Abstract Graphite oxidation due to gas impurities in normal operation and ingressing oxidants in accidents plays a key role in the material and safety behaviour of HTRs. An overview is presented of the theoretical background concerning graphite oxidation, mainly in regimes I and II. Some differences between the classical oxidation model, based on effective diffusivity and chemical reaction on the inner graphite surface, are discussed. These differences may be due to the complex pore system in graphite, which cannot be approximated by one single diffusivity. Based on these theoretical results, a procedure for measurements on candidate graphites to be used in PBMR is proposed.
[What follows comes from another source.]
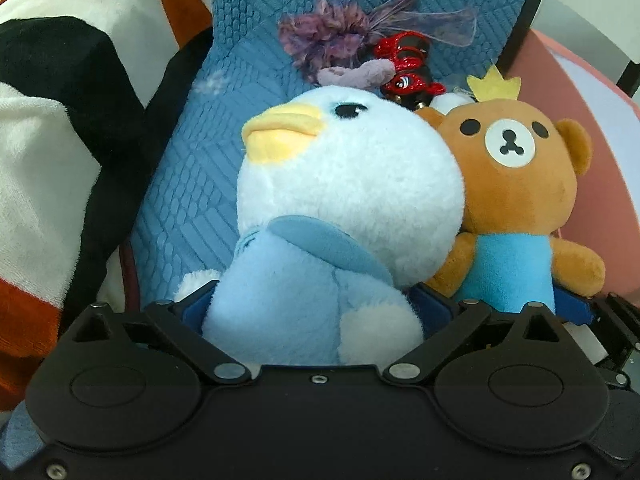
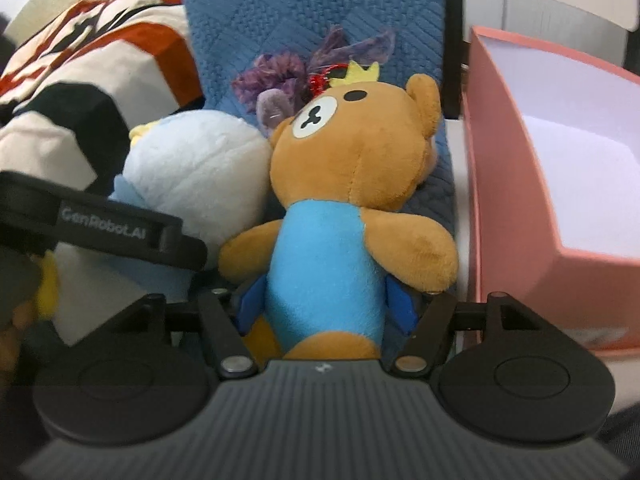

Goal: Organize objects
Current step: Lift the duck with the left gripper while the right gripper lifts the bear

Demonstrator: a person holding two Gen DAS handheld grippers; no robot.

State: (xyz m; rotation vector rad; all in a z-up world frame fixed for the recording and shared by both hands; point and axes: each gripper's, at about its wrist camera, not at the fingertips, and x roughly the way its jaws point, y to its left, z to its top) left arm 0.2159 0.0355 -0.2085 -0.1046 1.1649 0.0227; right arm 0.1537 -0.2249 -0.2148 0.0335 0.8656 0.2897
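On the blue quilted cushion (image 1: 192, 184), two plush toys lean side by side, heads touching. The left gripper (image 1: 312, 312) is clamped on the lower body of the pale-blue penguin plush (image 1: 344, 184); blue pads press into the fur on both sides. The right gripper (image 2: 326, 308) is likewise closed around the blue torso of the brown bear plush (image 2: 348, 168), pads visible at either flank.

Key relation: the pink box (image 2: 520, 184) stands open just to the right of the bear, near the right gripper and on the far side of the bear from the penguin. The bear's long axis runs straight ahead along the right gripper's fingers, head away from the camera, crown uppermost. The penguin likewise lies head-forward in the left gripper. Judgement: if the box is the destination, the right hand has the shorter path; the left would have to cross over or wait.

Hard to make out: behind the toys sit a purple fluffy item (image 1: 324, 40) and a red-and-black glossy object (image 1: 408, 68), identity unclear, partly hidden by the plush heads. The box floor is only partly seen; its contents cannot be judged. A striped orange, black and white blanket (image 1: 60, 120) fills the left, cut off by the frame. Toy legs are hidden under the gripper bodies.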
Regime I measurements are selected for material characterization because of the strong sensitivity to chemical influences. First results measured in air at 650–750 °C at the Graphite Oxidation Laboratory, GOLab, Research Centre Julich, are outlined. Graphites examined so far are the SGL grades NBG-10 and NBG-18. Whereas NBG-10 is significantly more oxidation resistant for all specimens and at all temperatures than the former German nuclear graphite V483T5, taken as a standard, the scatter of oxidation rates of NBG-18 is even larger, but is on average also satisfactory. In contrast to the classical model, preliminary low-temperature oxidation experiments on NBG-10 reveal a significant rate dependence on specimen size. Additional experiments in regime I and in regime II are proposed for PBMR graphites, as those for clarification of the deviations to the classical oxidation model. The latter probably requires a broader discussion in the graphite community.